Most foundationally, increasing minority participation in secondary education begins by getting more disenfranchised individuals interested in applying to college in the first place. Regardless of how effective affirmative action policies ever become in the status quo, it is critical to recognize that these policies largely affect only the disenfranchised students who actually apply to college or university. Therefore, increasing both the economic standing of disenfranchised groups and the proportion of disadvantaged individuals with high-level degrees is incumbent on providing the early-life resources that encourage college participation.

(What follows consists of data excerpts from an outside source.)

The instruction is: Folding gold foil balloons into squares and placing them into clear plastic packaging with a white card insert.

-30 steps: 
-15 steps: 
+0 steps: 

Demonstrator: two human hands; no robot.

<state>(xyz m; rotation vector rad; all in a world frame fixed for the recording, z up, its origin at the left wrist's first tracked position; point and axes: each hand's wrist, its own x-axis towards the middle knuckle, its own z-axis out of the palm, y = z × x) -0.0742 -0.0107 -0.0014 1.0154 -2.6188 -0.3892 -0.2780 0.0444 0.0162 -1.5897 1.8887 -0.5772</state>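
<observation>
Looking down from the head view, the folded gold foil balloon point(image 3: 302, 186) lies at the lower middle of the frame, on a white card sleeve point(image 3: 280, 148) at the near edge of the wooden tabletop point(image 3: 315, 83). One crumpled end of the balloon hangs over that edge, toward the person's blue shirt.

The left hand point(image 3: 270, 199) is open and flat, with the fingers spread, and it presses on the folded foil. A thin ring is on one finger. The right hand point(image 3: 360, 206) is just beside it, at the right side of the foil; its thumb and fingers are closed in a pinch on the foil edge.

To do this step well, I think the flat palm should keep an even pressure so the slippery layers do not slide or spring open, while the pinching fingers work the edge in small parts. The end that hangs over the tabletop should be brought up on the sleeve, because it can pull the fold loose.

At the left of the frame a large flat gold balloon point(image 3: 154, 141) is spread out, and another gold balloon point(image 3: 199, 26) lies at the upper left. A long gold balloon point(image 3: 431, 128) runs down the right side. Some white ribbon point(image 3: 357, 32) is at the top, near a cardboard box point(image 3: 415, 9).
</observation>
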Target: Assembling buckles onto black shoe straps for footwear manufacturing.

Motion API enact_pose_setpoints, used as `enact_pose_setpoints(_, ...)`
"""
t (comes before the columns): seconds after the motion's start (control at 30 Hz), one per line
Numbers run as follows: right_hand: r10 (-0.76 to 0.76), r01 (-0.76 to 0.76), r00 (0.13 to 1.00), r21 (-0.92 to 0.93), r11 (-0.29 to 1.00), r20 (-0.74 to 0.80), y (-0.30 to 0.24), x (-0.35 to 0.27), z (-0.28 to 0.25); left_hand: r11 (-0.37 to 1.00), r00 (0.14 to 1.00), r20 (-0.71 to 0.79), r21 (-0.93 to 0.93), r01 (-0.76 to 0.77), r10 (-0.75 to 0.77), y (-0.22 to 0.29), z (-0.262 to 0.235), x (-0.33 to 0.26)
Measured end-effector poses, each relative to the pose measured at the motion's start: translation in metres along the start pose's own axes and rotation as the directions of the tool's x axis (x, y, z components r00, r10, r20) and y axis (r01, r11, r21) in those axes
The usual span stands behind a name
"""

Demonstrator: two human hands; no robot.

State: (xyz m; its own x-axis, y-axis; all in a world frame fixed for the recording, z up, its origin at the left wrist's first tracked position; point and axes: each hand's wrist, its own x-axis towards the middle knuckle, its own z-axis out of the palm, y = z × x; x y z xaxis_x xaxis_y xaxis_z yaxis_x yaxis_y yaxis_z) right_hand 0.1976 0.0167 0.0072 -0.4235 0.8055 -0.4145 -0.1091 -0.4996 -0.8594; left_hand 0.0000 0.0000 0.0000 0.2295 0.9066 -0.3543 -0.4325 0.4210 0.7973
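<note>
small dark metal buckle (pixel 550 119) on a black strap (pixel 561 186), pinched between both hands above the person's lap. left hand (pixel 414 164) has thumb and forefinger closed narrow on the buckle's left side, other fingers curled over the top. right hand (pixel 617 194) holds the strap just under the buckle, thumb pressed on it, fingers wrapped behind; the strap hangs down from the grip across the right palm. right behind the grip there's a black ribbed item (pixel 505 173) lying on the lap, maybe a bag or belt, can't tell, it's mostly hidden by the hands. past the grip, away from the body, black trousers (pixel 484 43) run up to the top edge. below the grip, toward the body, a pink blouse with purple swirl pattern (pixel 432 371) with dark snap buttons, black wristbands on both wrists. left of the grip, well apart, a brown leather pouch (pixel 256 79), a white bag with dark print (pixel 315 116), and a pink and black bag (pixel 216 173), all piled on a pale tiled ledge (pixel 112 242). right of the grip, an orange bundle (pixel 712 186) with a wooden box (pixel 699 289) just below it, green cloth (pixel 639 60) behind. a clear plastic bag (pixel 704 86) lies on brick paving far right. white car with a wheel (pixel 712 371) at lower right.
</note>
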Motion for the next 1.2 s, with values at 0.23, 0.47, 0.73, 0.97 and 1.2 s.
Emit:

A significant proportion of minority students never even consider college as an option because they lack access to administrative officers and general college information that would help guide them through the complex process of applying to college. Similar data also unveils that higher-quality curriculums and extracurricular opportunities are a key factor driving students to pursue secondary education.
Ultimately, rectifying long-term inequality requires a governmental commitment to arm disenfranchised communities with the equality of opportunity that will make them self-sufficient, not because the government is supporting them but because they are inherently as competent as more advantaged groups. As a starting point, the federal government should immediately reallocate and increase federal funds for a Medicaid expansion that would provide adequate health care and health coverage to disenfranchised communities such that they are no longer crippled by medical debt. Secondarily, the federal government should overhaul public education within disenfranchised communities so high-quality teachers and expansive extracurricular opportunities are accessible to all low-income minorities. More than the most powerful rhetoric of the Civil Rights Movement, Dr. King’s vision rests upon the common commitment amongst all Americans to do what is hard. It has always been politically tactical to promote affirmative action: for little federal funding and a huge perceived impact, politicians can appear “on the side of minorities.” But two hundred years of inequality cannot be justifiably reconciled by glossing over the underlying and unequal distribution of resources that most directly contribute to an individual’s capabilities.